Description of the task: Your reply should reproduce the data below without a single alteration, apart from dropping the images.
───── Provided material ─────
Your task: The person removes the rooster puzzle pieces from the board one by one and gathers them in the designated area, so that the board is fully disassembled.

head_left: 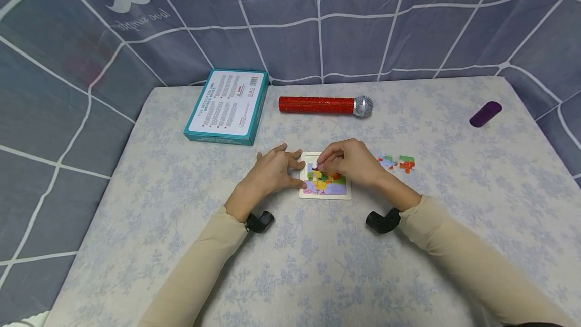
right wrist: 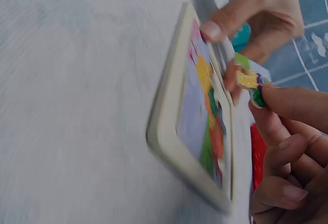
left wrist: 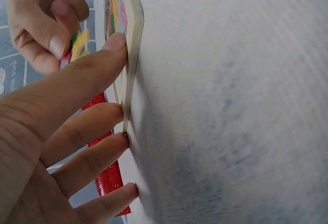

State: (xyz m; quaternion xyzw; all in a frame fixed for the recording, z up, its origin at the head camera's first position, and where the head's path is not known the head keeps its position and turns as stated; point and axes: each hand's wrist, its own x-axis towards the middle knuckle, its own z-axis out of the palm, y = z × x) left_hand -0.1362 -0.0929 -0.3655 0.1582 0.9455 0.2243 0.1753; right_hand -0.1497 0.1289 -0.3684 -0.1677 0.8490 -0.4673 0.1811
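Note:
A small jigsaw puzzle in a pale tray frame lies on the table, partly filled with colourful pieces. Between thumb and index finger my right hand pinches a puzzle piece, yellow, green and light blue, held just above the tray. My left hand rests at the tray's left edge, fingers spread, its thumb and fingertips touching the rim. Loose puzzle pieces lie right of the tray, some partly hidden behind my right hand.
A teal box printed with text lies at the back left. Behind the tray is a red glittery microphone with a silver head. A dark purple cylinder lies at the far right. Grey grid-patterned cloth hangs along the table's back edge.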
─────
Result of the exercise:
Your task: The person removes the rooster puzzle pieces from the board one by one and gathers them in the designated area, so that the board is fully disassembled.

head_left: 
right wrist: 
left wrist: 

State: (xyz m; quaternion xyzw; all in a frame fixed for the recording, z up, its origin at the head camera's first position, and where the head's path is not known the head keeps its position and turns as stated; point and axes: each hand's wrist, its own x-axis towards the middle knuckle, its own z-axis out of the palm, y = z × x) left_hand -0.1362 -0.0929 -0.3655 0.1582 0.9455 0.2243 0.1753; right_hand -0.1497 0.1289 -0.3684 -0.1677 0.8490 -0.4673 0.1811
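Note:
A small jigsaw puzzle in a pale tray frame lies on the table, partly filled with colourful pieces. Between thumb and index finger my right hand pinches a puzzle piece, yellow, green and light blue, held just above the tray. My left hand rests at the tray's left edge, fingers spread, its thumb and fingertips touching the rim. Loose puzzle pieces lie right of the tray, some partly hidden behind my right hand.
A teal box printed with text lies at the back left. Behind the tray is a red glittery microphone with a silver head. A dark purple cylinder lies at the far right. Grey grid-patterned cloth hangs along the table's back edge.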

That finishes the output for this exercise.